» PROBLEM TO WORK ON
Reproduce the whole listing, character for character.

» DATA SEGMENT
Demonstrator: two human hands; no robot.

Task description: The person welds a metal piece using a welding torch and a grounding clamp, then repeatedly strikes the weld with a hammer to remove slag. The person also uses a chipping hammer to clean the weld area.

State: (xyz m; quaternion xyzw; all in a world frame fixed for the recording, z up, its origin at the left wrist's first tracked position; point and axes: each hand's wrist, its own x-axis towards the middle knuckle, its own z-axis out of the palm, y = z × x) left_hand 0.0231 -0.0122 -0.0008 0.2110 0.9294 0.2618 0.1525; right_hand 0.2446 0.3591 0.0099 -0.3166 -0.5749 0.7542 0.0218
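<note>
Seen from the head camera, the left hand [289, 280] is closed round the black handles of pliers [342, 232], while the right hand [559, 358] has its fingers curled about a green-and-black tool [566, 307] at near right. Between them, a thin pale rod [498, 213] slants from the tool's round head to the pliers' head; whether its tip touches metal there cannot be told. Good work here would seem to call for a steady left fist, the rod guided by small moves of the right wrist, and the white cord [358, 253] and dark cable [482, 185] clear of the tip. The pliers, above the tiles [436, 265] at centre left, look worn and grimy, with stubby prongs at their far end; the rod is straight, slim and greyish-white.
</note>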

» RESULT FOR THIS TASK
Demonstrator: two human hands; no robot.

Task description: The person welds a metal piece using a welding torch and a grounding clamp, then repeatedly strikes the weld with a hammer to remove slag. The person also uses a chipping hammer to clean the weld area.

State: (xyz m; quaternion xyzw; all in a world frame fixed for the recording, z up, its origin at the left wrist's first tracked position; point and axes: each hand's wrist, its own x-axis towards the middle knuckle, its own z-axis out of the palm, y = z × x) left_hand 0.0231 -0.0122 -0.0008 0.2110 0.9294 0.2618 0.1525; right_hand 0.2446 0.3591 0.0099 -0.3166 -0.5749 0.7542 0.0218
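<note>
Seen from the head camera, the left hand [289, 280] is closed round the black handles of pliers [342, 232], while the right hand [559, 358] has its fingers curled about a green-and-black tool [566, 307] at near right. Between them, a thin pale rod [498, 213] slants from the tool's round head to the pliers' head; whether its tip touches metal there cannot be told. Good work here would seem to call for a steady left fist, the rod guided by small moves of the right wrist, and the white cord [358, 253] and dark cable [482, 185] clear of the tip. The pliers, above the tiles [436, 265] at centre left, look worn and grimy, with stubby prongs at their far end; the rod is straight, slim and greyish-white.
</note>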

The output is now finished.